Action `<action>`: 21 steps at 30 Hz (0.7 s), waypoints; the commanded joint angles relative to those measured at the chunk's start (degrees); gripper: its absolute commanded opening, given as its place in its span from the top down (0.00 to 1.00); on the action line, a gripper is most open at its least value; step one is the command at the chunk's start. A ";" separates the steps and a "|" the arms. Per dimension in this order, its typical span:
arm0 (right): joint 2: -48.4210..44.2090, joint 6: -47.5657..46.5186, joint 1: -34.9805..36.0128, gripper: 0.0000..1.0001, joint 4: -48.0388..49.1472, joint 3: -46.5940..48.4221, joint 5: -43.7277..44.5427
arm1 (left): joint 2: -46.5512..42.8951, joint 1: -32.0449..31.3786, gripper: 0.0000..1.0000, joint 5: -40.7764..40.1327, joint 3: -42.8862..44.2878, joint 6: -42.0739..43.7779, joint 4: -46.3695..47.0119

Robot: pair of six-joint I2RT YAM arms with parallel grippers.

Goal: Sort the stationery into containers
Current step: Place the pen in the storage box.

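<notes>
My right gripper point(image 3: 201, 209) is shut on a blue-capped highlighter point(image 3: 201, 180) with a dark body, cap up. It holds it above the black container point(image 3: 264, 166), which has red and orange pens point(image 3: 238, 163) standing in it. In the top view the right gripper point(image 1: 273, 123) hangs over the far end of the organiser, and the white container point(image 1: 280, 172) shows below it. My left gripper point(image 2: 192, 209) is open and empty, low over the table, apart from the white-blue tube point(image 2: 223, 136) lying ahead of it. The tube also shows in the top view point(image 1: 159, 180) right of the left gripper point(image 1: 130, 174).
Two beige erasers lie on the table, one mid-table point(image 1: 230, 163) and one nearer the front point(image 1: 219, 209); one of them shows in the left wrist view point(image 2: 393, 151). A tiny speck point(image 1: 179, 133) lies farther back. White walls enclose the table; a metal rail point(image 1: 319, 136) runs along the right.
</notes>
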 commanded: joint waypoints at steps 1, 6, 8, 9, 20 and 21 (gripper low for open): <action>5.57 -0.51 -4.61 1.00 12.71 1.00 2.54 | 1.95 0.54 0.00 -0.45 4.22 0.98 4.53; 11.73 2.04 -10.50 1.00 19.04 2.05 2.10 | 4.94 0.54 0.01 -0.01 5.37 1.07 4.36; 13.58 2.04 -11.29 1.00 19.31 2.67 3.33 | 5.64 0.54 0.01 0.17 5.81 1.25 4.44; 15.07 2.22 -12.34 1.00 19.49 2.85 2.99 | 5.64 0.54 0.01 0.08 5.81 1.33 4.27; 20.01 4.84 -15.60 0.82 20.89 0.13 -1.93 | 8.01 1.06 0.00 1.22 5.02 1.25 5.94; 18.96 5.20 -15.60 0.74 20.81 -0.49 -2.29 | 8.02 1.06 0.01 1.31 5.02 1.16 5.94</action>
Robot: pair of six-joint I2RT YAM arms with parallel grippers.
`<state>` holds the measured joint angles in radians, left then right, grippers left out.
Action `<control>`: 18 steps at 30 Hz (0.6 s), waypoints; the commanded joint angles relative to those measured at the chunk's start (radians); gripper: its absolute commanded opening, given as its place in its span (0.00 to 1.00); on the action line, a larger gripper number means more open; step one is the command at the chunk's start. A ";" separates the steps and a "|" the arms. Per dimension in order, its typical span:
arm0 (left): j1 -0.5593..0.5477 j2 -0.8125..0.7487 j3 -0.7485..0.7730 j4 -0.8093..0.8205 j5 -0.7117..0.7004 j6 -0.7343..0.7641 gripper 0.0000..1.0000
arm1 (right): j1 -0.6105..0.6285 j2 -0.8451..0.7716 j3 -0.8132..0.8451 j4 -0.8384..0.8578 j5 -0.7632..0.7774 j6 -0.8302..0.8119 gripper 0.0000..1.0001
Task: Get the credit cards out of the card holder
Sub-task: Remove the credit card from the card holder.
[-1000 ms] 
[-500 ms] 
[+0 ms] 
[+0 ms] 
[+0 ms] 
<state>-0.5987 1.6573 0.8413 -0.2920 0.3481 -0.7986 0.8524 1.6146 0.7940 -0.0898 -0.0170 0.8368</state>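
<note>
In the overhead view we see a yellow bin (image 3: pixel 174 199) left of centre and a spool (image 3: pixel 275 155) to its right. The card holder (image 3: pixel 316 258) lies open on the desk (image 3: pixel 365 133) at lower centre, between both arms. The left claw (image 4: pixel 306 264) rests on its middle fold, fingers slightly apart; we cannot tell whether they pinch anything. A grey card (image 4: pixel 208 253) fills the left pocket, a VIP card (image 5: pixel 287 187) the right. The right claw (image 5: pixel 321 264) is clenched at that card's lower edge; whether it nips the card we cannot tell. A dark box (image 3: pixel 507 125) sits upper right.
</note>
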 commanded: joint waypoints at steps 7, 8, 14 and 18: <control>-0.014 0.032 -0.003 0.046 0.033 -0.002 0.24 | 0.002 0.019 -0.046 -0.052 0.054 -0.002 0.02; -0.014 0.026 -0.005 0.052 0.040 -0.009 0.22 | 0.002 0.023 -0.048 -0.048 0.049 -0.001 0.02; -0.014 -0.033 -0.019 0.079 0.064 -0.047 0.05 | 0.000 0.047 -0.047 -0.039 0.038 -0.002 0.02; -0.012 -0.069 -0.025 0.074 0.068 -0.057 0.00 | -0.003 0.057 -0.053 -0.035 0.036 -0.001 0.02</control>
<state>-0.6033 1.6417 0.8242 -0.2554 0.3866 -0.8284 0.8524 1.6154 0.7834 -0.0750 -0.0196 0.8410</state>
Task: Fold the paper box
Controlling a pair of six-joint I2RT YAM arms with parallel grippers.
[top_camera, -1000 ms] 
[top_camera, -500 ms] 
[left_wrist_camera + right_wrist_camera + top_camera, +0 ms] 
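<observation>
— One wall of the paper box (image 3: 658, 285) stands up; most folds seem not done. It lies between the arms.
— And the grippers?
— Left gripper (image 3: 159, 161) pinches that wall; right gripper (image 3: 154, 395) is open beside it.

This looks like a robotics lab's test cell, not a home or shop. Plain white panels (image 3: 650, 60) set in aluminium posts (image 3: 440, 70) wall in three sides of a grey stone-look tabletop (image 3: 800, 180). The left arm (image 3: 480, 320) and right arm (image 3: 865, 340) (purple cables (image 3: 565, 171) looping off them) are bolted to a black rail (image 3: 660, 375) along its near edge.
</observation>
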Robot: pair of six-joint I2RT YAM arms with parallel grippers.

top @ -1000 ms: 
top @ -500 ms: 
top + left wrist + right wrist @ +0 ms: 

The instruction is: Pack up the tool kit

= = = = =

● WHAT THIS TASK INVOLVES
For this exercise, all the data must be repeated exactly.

● WRITTEN ANSWER
Action `<action>`: 21 steps at 30 Hz (0.7 s), waypoints; the commanded joint angles relative to those measured at the chunk's start (degrees); gripper: its absolute commanded opening, given as its place in its span from the top down (0.00 to 1.00); on the action line, a gripper is most open at its least value; step one is the command at the chunk's start. A ";" separates the steps and a "|" the arms. Per dimension in this order, its typical span:
arm0 (right): joint 2: -48.4210..44.2090, joint 6: -47.5657..46.5186, joint 1: -34.9805..36.0128, gripper: 0.0000..1.0001, joint 4: -48.0388..49.1472, joint 3: -46.5940..48.4221, joint 5: -43.7277..44.5427
arm1 (left): joint 2: -46.5512..42.8951, joint 1: -32.0449..31.3786, gripper: 0.0000..1.0000, joint 5: -40.7764..40.1327, joint 3: -42.8862..44.2878, joint 6: -42.0739..43.7779, joint 4: -46.3695..47.0119

Robot: pair of six-joint I2RT YAM arms with parallel grippers.

Goal: Sort the stationery into containers
Current step: Place the pen in the storage box.

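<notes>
My right gripper point(image 3: 201, 209) is shut on a blue-capped highlighter point(image 3: 201, 180) with a dark body, cap up. It holds it above the black container point(image 3: 264, 166), which has red and orange pens point(image 3: 238, 163) standing in it. In the top view the right gripper point(image 1: 273, 123) hangs over the far end of the organiser, and the white container point(image 1: 280, 172) shows below it. My left gripper point(image 2: 192, 209) is open and empty, low over the table, apart from the white-blue tube point(image 2: 223, 136) lying ahead of it. The tube also shows in the top view point(image 1: 159, 180) right of the left gripper point(image 1: 130, 174).
Two beige erasers lie on the table, one mid-table point(image 1: 230, 163) and one nearer the front point(image 1: 219, 209); one of them shows in the left wrist view point(image 2: 393, 151). A tiny speck point(image 1: 179, 133) lies farther back. White walls enclose the table; a metal rail point(image 1: 319, 136) runs along the right.
</notes>
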 commanded: joint waypoints at steps 1, 6, 8, 9, 20 and 21 (gripper low for open): <action>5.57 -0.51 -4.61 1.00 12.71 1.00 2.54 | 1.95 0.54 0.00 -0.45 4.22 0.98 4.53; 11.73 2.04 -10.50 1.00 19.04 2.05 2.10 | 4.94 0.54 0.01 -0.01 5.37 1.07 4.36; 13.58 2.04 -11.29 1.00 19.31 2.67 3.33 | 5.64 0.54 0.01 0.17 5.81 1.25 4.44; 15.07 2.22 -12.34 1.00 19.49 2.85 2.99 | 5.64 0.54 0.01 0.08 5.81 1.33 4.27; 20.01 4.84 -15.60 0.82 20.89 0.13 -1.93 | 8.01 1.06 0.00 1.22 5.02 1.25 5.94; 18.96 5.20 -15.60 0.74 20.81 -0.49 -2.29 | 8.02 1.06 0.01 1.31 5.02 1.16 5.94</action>
Robot: pair of six-joint I2RT YAM arms with parallel grippers.
`<state>` holds the measured joint angles in radians, left then right, grippers left out.
Action `<control>`: 18 steps at 30 Hz (0.6 s), waypoints; the commanded joint angles relative to those measured at the chunk's start (radians); gripper: its absolute commanded opening, given as its place in its span (0.00 to 1.00); on the action line, a larger gripper number means more open; step one is the command at the chunk's start. A ";" separates the steps and a "|" the arms. Per dimension in order, its typical span:
arm0 (left): j1 -0.5593..0.5477 j2 -0.8125..0.7487 j3 -0.7485..0.7730 j4 -0.8093..0.8205 j5 -0.7117..0.7004 j6 -0.7343..0.7641 gripper 0.0000..1.0000
arm1 (right): j1 -0.6105..0.6285 j2 -0.8451..0.7716 j3 -0.8132..0.8451 j4 -0.8384..0.8578 j5 -0.7632..0.7774 j6 -0.8302..0.8119 gripper 0.0000..1.0001
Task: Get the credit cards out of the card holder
Sub-task: Remove the credit card from the card holder.
[-1000 ms] 
[-500 ms] 
[+0 ms] 
[+0 ms] 
[+0 ms] 
<state>-0.5987 1.6573 0.8413 -0.2920 0.3481 -0.7986 0.8524 1.6146 0.7940 -0.0898 -0.0170 0.8368</state>
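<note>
In the overhead view we see a yellow bin (image 3: pixel 174 199) left of centre and a spool (image 3: pixel 275 155) to its right. The card holder (image 3: pixel 316 258) lies open on the desk (image 3: pixel 365 133) at lower centre, between both arms. The left claw (image 4: pixel 306 264) rests on its middle fold, fingers slightly apart; we cannot tell whether they pinch anything. A grey card (image 4: pixel 208 253) fills the left pocket, a VIP card (image 5: pixel 287 187) the right. The right claw (image 5: pixel 321 264) is clenched at that card's lower edge; whether it nips the card we cannot tell. A dark box (image 3: pixel 507 125) sits upper right.
</note>
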 commanded: joint waypoints at steps 7, 8, 14 and 18: <control>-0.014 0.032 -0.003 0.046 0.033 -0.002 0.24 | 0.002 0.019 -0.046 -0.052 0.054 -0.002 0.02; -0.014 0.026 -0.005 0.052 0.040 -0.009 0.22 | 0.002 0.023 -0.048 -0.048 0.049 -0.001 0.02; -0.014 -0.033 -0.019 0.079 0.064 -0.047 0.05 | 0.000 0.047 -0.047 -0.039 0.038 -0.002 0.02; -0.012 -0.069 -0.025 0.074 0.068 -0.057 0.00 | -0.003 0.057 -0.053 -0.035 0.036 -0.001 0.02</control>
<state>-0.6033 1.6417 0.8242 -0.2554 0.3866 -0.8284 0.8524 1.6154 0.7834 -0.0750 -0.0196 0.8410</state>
Task: Fold the paper box
Controlling a pair of six-joint I2RT YAM arms with parallel grippers.
[top_camera, -1000 ms] 
[top_camera, -500 ms] 
[left_wrist_camera + right_wrist_camera + top_camera, +0 ms] 
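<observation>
— One wall of the paper box (image 3: 658, 285) stands up; most folds seem not done. It lies between the arms.
— And the grippers?
— Left gripper (image 3: 159, 161) pinches that wall; right gripper (image 3: 154, 395) is open beside it.

This looks like a robotics lab's test cell, not a home or shop. Plain white panels (image 3: 650, 60) set in aluminium posts (image 3: 440, 70) wall in three sides of a grey stone-look tabletop (image 3: 800, 180). The left arm (image 3: 480, 320) and right arm (image 3: 865, 340) (purple cables (image 3: 565, 171) looping off them) are bolted to a black rail (image 3: 660, 375) along its near edge.
</observation>
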Robot: pair of six-joint I2RT YAM arms with parallel grippers.

top @ -1000 ms: 
top @ -500 ms: 
top + left wrist + right wrist @ +0 ms: 

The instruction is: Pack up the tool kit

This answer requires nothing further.